- _What to do_: In the copy of these records, include no pictures and change nothing else.

- _Supplied material_:

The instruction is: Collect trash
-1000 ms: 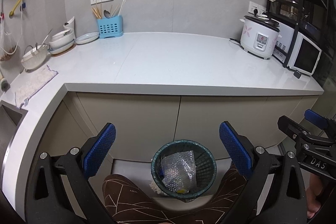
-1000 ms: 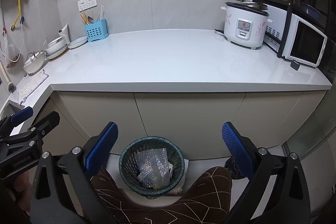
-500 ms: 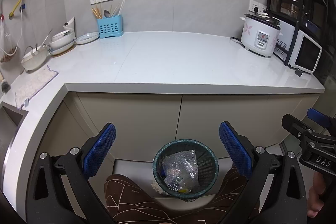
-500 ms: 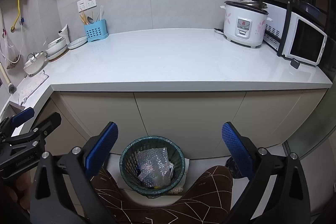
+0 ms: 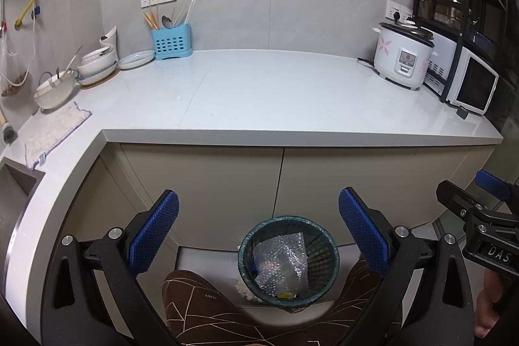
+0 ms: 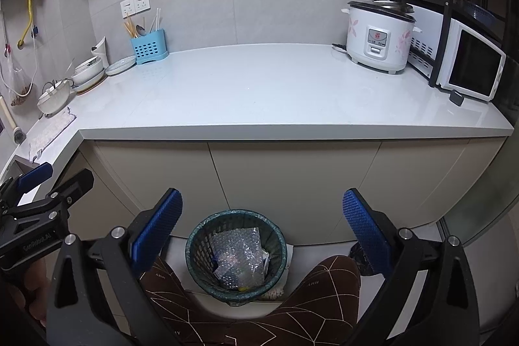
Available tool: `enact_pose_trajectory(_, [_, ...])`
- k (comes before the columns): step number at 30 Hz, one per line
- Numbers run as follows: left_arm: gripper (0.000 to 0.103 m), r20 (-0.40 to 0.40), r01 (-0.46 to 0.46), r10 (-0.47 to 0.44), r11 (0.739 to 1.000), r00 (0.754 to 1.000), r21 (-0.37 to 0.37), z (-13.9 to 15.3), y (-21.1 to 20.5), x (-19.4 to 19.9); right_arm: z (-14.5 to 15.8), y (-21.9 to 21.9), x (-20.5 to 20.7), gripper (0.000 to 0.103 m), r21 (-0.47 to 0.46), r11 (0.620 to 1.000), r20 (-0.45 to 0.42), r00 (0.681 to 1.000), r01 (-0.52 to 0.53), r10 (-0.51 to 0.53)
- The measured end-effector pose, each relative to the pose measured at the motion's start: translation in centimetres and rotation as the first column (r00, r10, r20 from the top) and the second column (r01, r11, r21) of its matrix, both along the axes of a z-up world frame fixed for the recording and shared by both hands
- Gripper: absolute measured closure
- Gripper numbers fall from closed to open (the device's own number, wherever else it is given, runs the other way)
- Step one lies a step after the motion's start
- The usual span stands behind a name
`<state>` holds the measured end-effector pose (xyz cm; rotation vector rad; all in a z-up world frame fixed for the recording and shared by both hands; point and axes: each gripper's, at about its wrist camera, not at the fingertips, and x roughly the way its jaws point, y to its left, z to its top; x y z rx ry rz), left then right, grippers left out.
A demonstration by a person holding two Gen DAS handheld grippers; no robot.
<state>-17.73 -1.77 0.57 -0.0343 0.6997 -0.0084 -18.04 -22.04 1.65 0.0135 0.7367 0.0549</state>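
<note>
A dark green mesh trash basket (image 5: pixel 246 252) stands on the floor against the cabinet, holding bubble wrap (image 5: pixel 282 261) and small scraps. It also shows in the right wrist view (image 6: pixel 194 248) with the bubble wrap (image 6: pixel 236 255). My left gripper (image 5: pixel 258 232) is open and empty, held above the basket, one blue pad on each side. My right gripper (image 6: pixel 262 232) is open and empty too, above the basket. The right gripper shows at the right edge of the left wrist view (image 5: pixel 480 213); the left gripper shows at the left edge of the right wrist view (image 6: pixel 42 196).
A white counter (image 5: pixel 275 93) runs above beige cabinet doors (image 5: pixel 340 180). On it stand a rice cooker (image 5: pixel 402 54), a microwave (image 5: pixel 470 83), a blue utensil holder (image 5: pixel 171 41), bowls (image 5: pixel 97 64) and a cloth (image 5: pixel 52 132). My knees in brown patterned trousers (image 5: pixel 201 307) flank the basket.
Both cameras have drifted slightly; the view has tilted up a little, so the basket sits marginally lower in frame. Both grippers stay open and empty.
</note>
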Motion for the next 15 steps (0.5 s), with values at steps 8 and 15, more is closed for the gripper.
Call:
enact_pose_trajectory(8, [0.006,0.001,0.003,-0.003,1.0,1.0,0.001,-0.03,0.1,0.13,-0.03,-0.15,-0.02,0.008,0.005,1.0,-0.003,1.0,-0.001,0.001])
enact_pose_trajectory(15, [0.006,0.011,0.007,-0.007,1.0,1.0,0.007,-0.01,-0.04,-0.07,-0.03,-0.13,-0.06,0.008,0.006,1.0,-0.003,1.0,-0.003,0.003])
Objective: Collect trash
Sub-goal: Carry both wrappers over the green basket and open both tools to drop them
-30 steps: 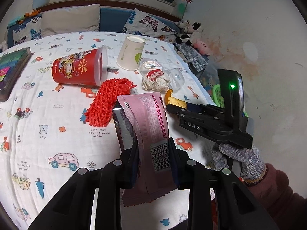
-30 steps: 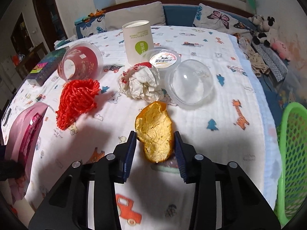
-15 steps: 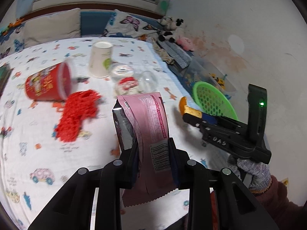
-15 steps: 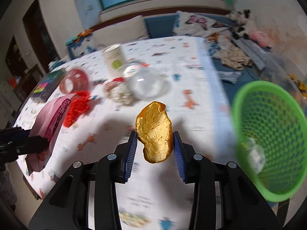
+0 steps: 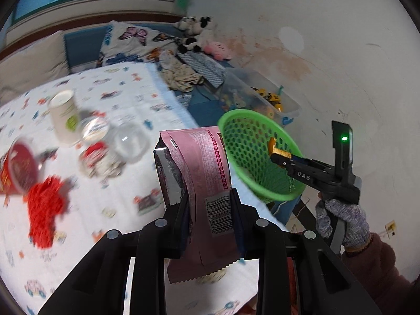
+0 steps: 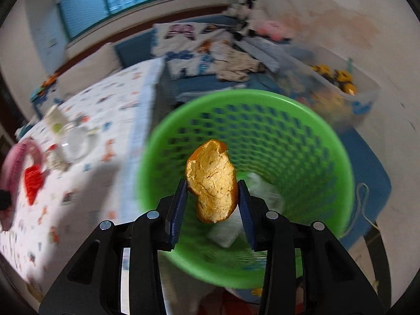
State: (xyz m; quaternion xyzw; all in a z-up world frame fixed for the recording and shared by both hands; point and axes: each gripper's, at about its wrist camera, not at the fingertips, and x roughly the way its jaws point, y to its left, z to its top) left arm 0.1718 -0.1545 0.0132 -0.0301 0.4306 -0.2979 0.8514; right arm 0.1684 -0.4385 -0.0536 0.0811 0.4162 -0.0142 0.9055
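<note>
Within the last second both grippers have swung away from the bed and toward the green basket (image 6: 246,120). A second ago the right gripper (image 6: 212,197) was low over the patterned bed sheet (image 5: 113,191); now it hangs directly above the basket's open mouth, clenched on the orange peel (image 6: 211,181). That puts the peel where a simple release should drop it in, so this piece looks close to done. Some white crumpled trash (image 6: 260,183) already lies at the bottom of the basket.

The left gripper (image 5: 210,210) has followed the same turn and grips the pink snack wrapper (image 5: 207,162). The basket, earlier out of its view, now sits just beyond the wrapper to the right, so the wrapper looks likely to go in next.

The peel is a curved piece with a pale, rough, pitted inner face toward the camera and a thin orange rim at the top; the pads press on its two edges. The wrapper is a crinkled pink pouch with a silver inside, a barcode near the pads and a zigzag cut bottom edge.

A red cup (image 5: 15,168), red net (image 5: 44,210), paper cup (image 5: 64,115), clear plastic lid (image 5: 130,141) and crumpled wrapper (image 5: 101,160) are still on the bed, so much collecting remains.
</note>
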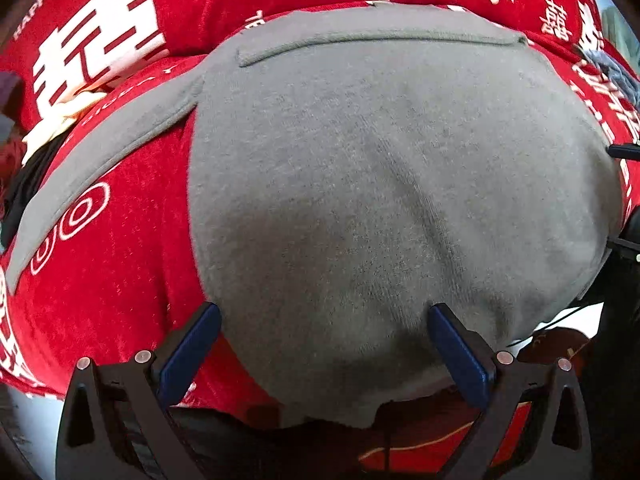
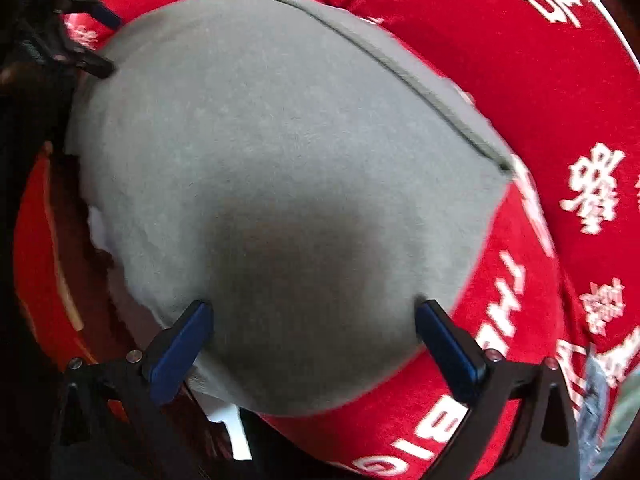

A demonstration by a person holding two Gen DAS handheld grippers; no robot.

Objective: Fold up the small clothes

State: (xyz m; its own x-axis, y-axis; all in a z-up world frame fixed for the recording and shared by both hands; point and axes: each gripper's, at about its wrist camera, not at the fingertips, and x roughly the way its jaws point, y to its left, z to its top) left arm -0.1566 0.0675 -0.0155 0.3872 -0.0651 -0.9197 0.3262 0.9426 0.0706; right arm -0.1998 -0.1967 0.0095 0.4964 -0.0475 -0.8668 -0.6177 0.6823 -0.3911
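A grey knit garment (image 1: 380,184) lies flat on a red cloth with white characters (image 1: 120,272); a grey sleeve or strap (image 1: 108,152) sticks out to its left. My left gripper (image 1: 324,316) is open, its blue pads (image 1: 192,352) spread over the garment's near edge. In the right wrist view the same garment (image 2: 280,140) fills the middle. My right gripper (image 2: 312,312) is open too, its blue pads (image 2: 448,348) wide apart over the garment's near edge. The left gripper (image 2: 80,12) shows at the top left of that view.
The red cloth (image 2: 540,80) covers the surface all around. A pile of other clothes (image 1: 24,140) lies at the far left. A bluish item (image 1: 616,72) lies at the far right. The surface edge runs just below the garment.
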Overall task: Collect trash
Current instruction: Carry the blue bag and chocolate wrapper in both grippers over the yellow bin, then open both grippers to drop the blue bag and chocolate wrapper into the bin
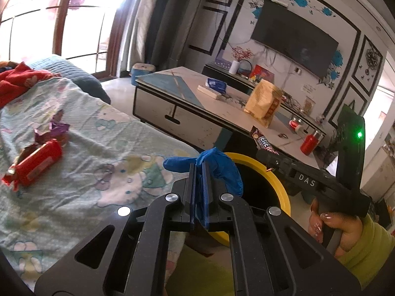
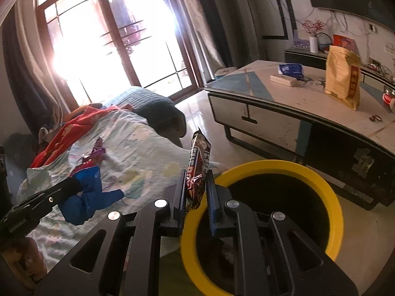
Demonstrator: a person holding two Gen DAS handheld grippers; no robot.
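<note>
The bed (image 1: 74, 172), spread with a pale cartoon-print sheet, fills the space left of the left gripper's fingers. The table (image 2: 284, 113) stands ahead and to the right of the right gripper's fingers, carrying a tan snack bag (image 2: 342, 76). A yellow-rimmed bin (image 2: 328, 192) with a dark inside sits on the floor directly under and just ahead of the right gripper's fingers, and just right of the left gripper's fingers in the left wrist view.

The left gripper (image 1: 198, 170) has its fingers pressed together on a crumpled blue glove (image 1: 222, 170), which bulges out beyond the fingertips, right beside the bin's rim. The right gripper (image 2: 196, 180) has its fingers clamped on a brown candy wrapper (image 2: 199, 165), which stands upright between them and pokes above the fingertips, at the bin's near-left rim.

On the bed, well left of the left gripper's fingers, lie a red wrapper (image 1: 37, 165) and, just beyond it, a purple foil wrapper (image 1: 55, 128).
</note>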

- _Answer section_:
The instruction is: Collect trash
-1000 ms: 
-1000 ms: 
-500 ms: 
-500 ms: 
+0 ms: 
+0 ms: 
Available tool: `enact_pose_trajectory(_, [_, ...])`
- k (comes before the columns): step number at 30 Hz, one per line
- Numbers run as follows: left_arm: gripper (0.000 to 0.103 m), r20 (-0.40 to 0.40), r01 (-0.46 to 0.46), r10 (-0.47 to 0.44), r11 (0.739 to 1.000), r00 (0.754 to 1.000), r21 (-0.37 to 0.37), z (-13.9 to 15.3), y (-21.1 to 20.5), x (-19.4 to 19.9); right_arm: z (-14.5 to 15.8), y (-21.9 to 21.9), x (-20.5 to 20.7), gripper (0.000 to 0.103 m), r21 (-0.47 to 0.46), r11 (0.620 to 1.000), r20 (-0.45 to 0.42), r00 (0.681 to 1.000), r01 (-0.52 to 0.53), r10 (-0.51 to 0.53)
- The measured end-effector pose, each relative to the pose measured at the motion's start: translation in centimetres and rotation as the first column (r00, r10, r20 from the top) and the second column (r01, r11, r21) of its matrix, both along the axes of a z-up world frame fixed for the recording and shared by both hands
- Gripper: absolute measured closure
- Gripper numbers fall from closed to open (the device's own number, wherever else it is given, runs the other way)
- Step one lies a step after the motion's start
- The usual span stands behind a name
`<state>` holds the measured end-effector pose (xyz cm; rotation vector rad; all in a z-up world frame fixed for the recording and shared by both hands; point and axes: each gripper's, at about its wrist camera, not at the fingertips, and x roughly the way its jaws point, y to its left, z to its top; x y z rx ry rz), left then right, grippers left out.
A demonstration by a person holding two Gen DAS handheld grippers; no robot.
<state>-17.73 -1.77 0.57 -0.0343 0.6997 -0.0084 -18.04 -22.04 1.65 0.0135 0.7367 0.0549</state>
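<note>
A dark green mesh trash basket (image 5: pixel 246 252) stands on the floor against the cabinet, holding bubble wrap (image 5: pixel 282 261) and small scraps. It also shows in the right wrist view (image 6: pixel 194 248) with the bubble wrap (image 6: pixel 236 255). My left gripper (image 5: pixel 258 232) is open and empty, held above the basket, one blue pad on each side. My right gripper (image 6: pixel 262 232) is open and empty too, above the basket. The right gripper shows at the right edge of the left wrist view (image 5: pixel 480 213); the left gripper shows at the left edge of the right wrist view (image 6: pixel 42 196).
A white counter (image 5: pixel 275 93) runs above beige cabinet doors (image 5: pixel 340 180). On it stand a rice cooker (image 5: pixel 402 54), a microwave (image 5: pixel 470 83), a blue utensil holder (image 5: pixel 171 41), bowls (image 5: pixel 97 64) and a cloth (image 5: pixel 52 132). My knees in brown patterned trousers (image 5: pixel 201 307) flank the basket.
Both cameras have drifted slightly; the view has tilted up a little, so the basket sits marginally lower in frame. Both grippers stay open and empty.
</note>
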Motion for the next 15 steps (0.5 s), with values at steps 8 and 15, more is closed for the gripper.
Call:
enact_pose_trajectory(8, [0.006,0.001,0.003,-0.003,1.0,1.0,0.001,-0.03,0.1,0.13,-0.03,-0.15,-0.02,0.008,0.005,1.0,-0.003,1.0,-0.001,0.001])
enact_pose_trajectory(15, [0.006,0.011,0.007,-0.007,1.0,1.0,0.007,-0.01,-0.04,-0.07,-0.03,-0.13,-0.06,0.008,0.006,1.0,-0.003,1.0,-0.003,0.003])
Objective: Collect trash
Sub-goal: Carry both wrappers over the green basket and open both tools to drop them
-30 steps: 
-30 steps: 
-15 steps: 
-15 steps: 
+0 steps: 
+0 steps: 
State: (xyz m; quaternion xyzw; all in a z-up world frame fixed for the recording and shared by both hands; point and axes: each gripper's, at about its wrist camera, not at the fingertips, and x roughly the way its jaws point, y to its left, z to its top) left arm 0.1718 -0.1545 0.0132 -0.0301 0.4306 -0.2979 0.8514; right arm 0.1684 -0.4385 -0.0536 0.0811 0.4162 -0.0142 0.9055
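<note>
Within the last second both grippers have swung away from the bed and toward the green basket (image 6: 246,120). A second ago the right gripper (image 6: 212,197) was low over the patterned bed sheet (image 5: 113,191); now it hangs directly above the basket's open mouth, clenched on the orange peel (image 6: 211,181). That puts the peel where a simple release should drop it in, so this piece looks close to done. Some white crumpled trash (image 6: 260,183) already lies at the bottom of the basket.

The left gripper (image 5: 210,210) has followed the same turn and grips the pink snack wrapper (image 5: 207,162). The basket, earlier out of its view, now sits just beyond the wrapper to the right, so the wrapper looks likely to go in next.

The peel is a curved piece with a pale, rough, pitted inner face toward the camera and a thin orange rim at the top; the pads press on its two edges. The wrapper is a crinkled pink pouch with a silver inside, a barcode near the pads and a zigzag cut bottom edge.

A red cup (image 5: 15,168), red net (image 5: 44,210), paper cup (image 5: 64,115), clear plastic lid (image 5: 130,141) and crumpled wrapper (image 5: 101,160) are still on the bed, so much collecting remains.
</note>
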
A demonstration by a person holding two Gen DAS handheld grippers; no robot.

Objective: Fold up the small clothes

State: (xyz m; its own x-axis, y-axis; all in a z-up world frame fixed for the recording and shared by both hands; point and axes: each gripper's, at about its wrist camera, not at the fingertips, and x roughly the way its jaws point, y to its left, z to its top) left arm -0.1566 0.0675 -0.0155 0.3872 -0.0651 -0.9197 0.3262 0.9426 0.0706; right arm -0.1998 -0.1967 0.0095 0.4964 -0.0475 -0.8668 -0.6177 0.6823 -0.3911
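A grey knit garment (image 1: 380,184) lies flat on a red cloth with white characters (image 1: 120,272); a grey sleeve or strap (image 1: 108,152) sticks out to its left. My left gripper (image 1: 324,316) is open, its blue pads (image 1: 192,352) spread over the garment's near edge. In the right wrist view the same garment (image 2: 280,140) fills the middle. My right gripper (image 2: 312,312) is open too, its blue pads (image 2: 448,348) wide apart over the garment's near edge. The left gripper (image 2: 80,12) shows at the top left of that view.
The red cloth (image 2: 540,80) covers the surface all around. A pile of other clothes (image 1: 24,140) lies at the far left. A bluish item (image 1: 616,72) lies at the far right. The surface edge runs just below the garment.
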Overall task: Collect trash
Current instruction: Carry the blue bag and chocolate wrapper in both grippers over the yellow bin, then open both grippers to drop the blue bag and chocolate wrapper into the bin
Demonstrator: a person holding two Gen DAS handheld grippers; no robot.
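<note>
The bed (image 1: 74, 172), spread with a pale cartoon-print sheet, fills the space left of the left gripper's fingers. The table (image 2: 284, 113) stands ahead and to the right of the right gripper's fingers, carrying a tan snack bag (image 2: 342, 76). A yellow-rimmed bin (image 2: 328, 192) with a dark inside sits on the floor directly under and just ahead of the right gripper's fingers, and just right of the left gripper's fingers in the left wrist view.

The left gripper (image 1: 198, 170) has its fingers pressed together on a crumpled blue glove (image 1: 222, 170), which bulges out beyond the fingertips, right beside the bin's rim. The right gripper (image 2: 196, 180) has its fingers clamped on a brown candy wrapper (image 2: 199, 165), which stands upright between them and pokes above the fingertips, at the bin's near-left rim.

On the bed, well left of the left gripper's fingers, lie a red wrapper (image 1: 37, 165) and, just beyond it, a purple foil wrapper (image 1: 55, 128).
</note>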

The output is finished and nothing more is needed.